» **What the task requires**
Lines to restate from the data below: from the one containing "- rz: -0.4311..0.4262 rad" to the one containing "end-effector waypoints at", both included. Give them again exactly, and only them.
Available records Start Marker
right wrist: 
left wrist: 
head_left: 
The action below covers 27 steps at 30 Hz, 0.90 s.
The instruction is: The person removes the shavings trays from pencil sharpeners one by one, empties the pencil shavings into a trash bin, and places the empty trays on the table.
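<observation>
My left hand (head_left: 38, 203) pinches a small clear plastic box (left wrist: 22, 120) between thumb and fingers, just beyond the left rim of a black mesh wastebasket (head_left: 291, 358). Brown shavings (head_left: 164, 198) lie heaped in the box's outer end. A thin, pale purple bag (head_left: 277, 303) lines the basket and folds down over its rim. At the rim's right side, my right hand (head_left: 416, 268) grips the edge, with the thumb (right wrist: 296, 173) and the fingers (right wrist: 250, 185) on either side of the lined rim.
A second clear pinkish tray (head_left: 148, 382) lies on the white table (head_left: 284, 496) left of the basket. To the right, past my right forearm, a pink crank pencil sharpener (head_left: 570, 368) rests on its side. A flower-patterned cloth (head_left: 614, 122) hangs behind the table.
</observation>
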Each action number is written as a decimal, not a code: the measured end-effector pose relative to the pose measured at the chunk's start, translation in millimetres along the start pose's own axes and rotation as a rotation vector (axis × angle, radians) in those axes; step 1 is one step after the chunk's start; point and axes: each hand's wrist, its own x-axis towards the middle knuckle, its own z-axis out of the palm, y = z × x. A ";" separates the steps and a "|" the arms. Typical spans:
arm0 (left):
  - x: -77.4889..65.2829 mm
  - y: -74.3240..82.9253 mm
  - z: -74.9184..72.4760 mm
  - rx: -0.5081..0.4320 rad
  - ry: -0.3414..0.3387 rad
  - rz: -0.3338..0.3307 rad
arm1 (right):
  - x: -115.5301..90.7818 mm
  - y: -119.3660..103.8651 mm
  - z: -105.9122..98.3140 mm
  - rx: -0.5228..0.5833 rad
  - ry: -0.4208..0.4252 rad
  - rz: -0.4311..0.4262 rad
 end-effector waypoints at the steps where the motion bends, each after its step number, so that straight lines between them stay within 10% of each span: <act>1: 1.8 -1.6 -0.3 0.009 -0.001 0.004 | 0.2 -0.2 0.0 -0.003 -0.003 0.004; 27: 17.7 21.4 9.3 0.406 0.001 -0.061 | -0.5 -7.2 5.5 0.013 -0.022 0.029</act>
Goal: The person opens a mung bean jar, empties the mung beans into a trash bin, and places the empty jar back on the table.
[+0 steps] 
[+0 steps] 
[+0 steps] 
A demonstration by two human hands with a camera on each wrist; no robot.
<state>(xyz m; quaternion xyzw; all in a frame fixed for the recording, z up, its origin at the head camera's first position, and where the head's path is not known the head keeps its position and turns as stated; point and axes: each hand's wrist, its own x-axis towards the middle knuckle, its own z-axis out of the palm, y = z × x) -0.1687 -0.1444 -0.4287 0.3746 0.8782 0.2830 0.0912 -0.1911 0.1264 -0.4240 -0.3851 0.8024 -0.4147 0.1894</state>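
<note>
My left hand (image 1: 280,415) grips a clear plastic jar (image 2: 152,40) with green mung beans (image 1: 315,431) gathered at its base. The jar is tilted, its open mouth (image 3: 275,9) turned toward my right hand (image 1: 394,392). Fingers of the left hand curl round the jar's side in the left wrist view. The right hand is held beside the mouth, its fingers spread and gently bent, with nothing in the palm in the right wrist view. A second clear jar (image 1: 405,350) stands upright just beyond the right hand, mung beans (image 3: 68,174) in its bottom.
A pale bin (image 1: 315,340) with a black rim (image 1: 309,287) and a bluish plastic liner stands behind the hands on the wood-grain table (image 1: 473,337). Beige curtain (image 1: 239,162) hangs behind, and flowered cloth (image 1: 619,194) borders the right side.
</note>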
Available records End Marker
» **Exercise answer**
  - rz: -0.4311..0.4262 rad
 end-effector waypoints at the steps where the motion bends, each after its step number, so that straight lines between them stay within 10% of each span: <act>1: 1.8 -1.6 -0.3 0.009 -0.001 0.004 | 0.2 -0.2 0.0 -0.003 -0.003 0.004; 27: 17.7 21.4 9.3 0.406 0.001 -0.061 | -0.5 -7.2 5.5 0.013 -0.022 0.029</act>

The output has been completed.